Halfway through the season and I guess we’re finally watching Shrinking finding its groove. Clearly operating as a kind of workplace-cum-family comedy, this Segel-Ford-led project seems to want to find the funny in how we work on our mental health. That is, I’ll admit, quite the ambitious aim. Especially because, couples’ spats aside, the show has taken on quite the heavy subjects. (One of its main characters is a vet; his therapist was doing cocaine and having girls over to deal with his grief just a few weeks back!) The necessary tonal balance needed for that is still, I believe, out of reach here. Not for lack of trying, but it’s hard to take the show in earnest when its vision of reality is so wildly sitcom-ized. (I worry that break room is gonna turn into a Central Perk-style space where they all hang out and never work any time soon.) And yet what it wants to tackle feels so necessarily grounded in a more authentic kind of environment. I’m eager to see all these talented folks continue to try and nail it.
- Jokes like “Kevin Lactaid” are why I can’t shake off the fact that Shrinking would benefit from taking itself just a tad more seriously.
- That said, “itty bitty baby bitch bullshit”? Perfect.
- This week’s therapy lesson, in case you missed it, was “trauma-informed avoidance.” It may have been spelled out for us in Brian’s ring/proposal storyline, but it won’t surprise you to hear that work with veterans like Sean is often geared toward tackling such trauma avoidance.
- Less insightful? Jimmy’s “grab these relationships by the balls” advice. Which, thankfully, was met with the requisite ickiness it deserves.

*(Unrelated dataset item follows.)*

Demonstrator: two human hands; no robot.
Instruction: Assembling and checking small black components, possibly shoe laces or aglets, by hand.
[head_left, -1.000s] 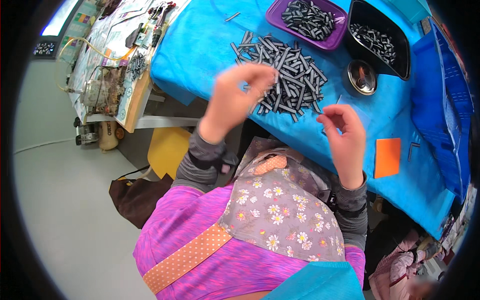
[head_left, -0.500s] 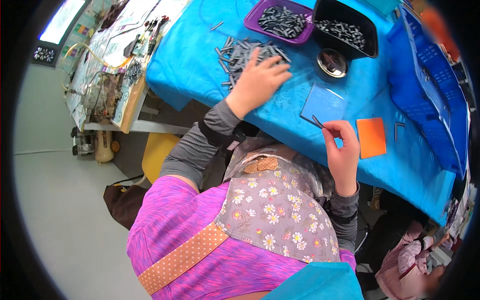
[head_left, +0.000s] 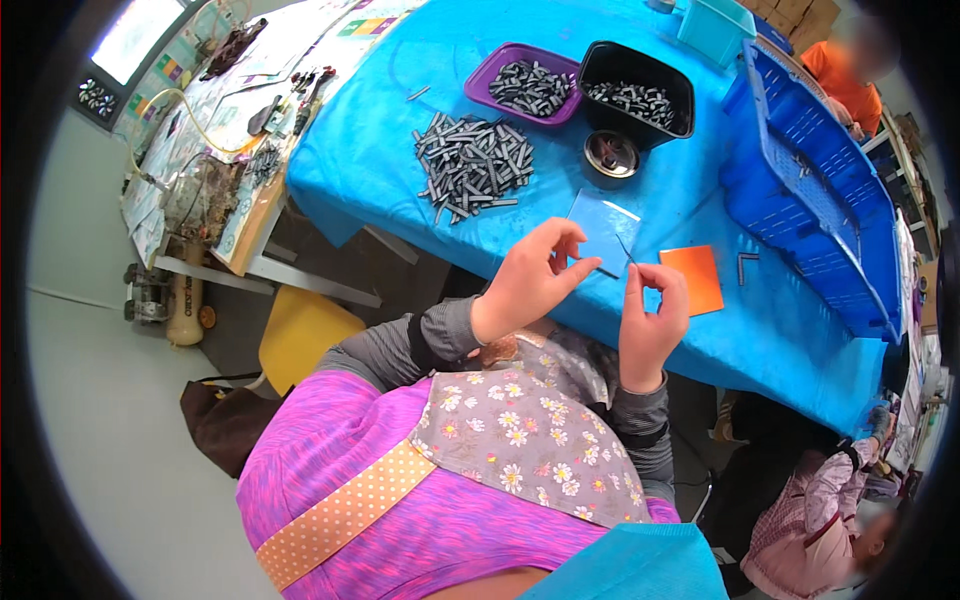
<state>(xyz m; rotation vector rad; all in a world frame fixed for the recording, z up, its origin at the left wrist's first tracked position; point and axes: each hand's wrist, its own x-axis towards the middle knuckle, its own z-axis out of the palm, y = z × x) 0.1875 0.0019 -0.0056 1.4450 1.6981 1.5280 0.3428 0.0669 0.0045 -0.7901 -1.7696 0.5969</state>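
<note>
Bright blue cloth covers the worktable (head_left: 380,170), with a cluttered bench of wires and tools off to the left and a blue plastic crate (head_left: 810,190) at the right. Close over the table's near edge, the left hand (head_left: 530,280) has thumb and forefinger nearly closed on a small dark metal piece (head_left: 606,271), while the right hand (head_left: 652,325) pinches a thin dark pin (head_left: 626,250) that stands up from its fingertips. Both hover just above a pale blue pad (head_left: 600,225), beside an orange pad (head_left: 695,278). By the look of it, the two small parts are being brought together, which would call for lining the thin tip up with the other piece. Farther back lie a loose heap of grey metal strips (head_left: 472,160), a purple tray (head_left: 520,85) and a black tub (head_left: 635,95) of similar parts, and a small round tin (head_left: 610,155). What the held pieces are exactly is too small to tell, and whether they touch cannot be made out.
</note>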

- “I was the gayest boy in Texas.” I do love having Michael Urie on my television screen again. And now I just do hope Brian can propose to his boyfriend mostly because I’m eager to see more of their dynamic. (Even if he really should’ve been told that, yes, he does have a bit of Smithers going on with that bowtie. Not that anyone hiring him as an estate lawyer would care, tbh.)
- Did everyone breathe a sigh of relief once the Sean/Alice walking date (see note below) ended up going sideways rather than getting us to ponder the ethics of what would happen if the writers had decided to actually get them to hook up?
- Okay, enough episodes have passed that I can voice the one observation I was hesitant to bring up: Is Shrinking the most pedestrian-friendly SoCal-based sitcom in recent memory? Truly, I can’t remember any other series so intent on having its characters walk (walk!) or run to so many places. Sure, the hikes make sense, but does anyone else get the sense that Jimmy needlessly walks and runs everywhere? This shouldn’t be as distracting as it is (not as much, say, as the way Brian randomly drops by his friends’ place of work or how Gabby, Jimmy, and Paul seem to have endless amount of free time in between patients to drop everything and hang out with one another). And yet…this is Pasadena! Why are they walking and or running everywhere? (Then it hit me: This might be a workaround to COVID precautions; it would explain why so many key scenes take place outdoors—in hot tubs and water towers, on hikes and on trampolines, at parks and on decks.)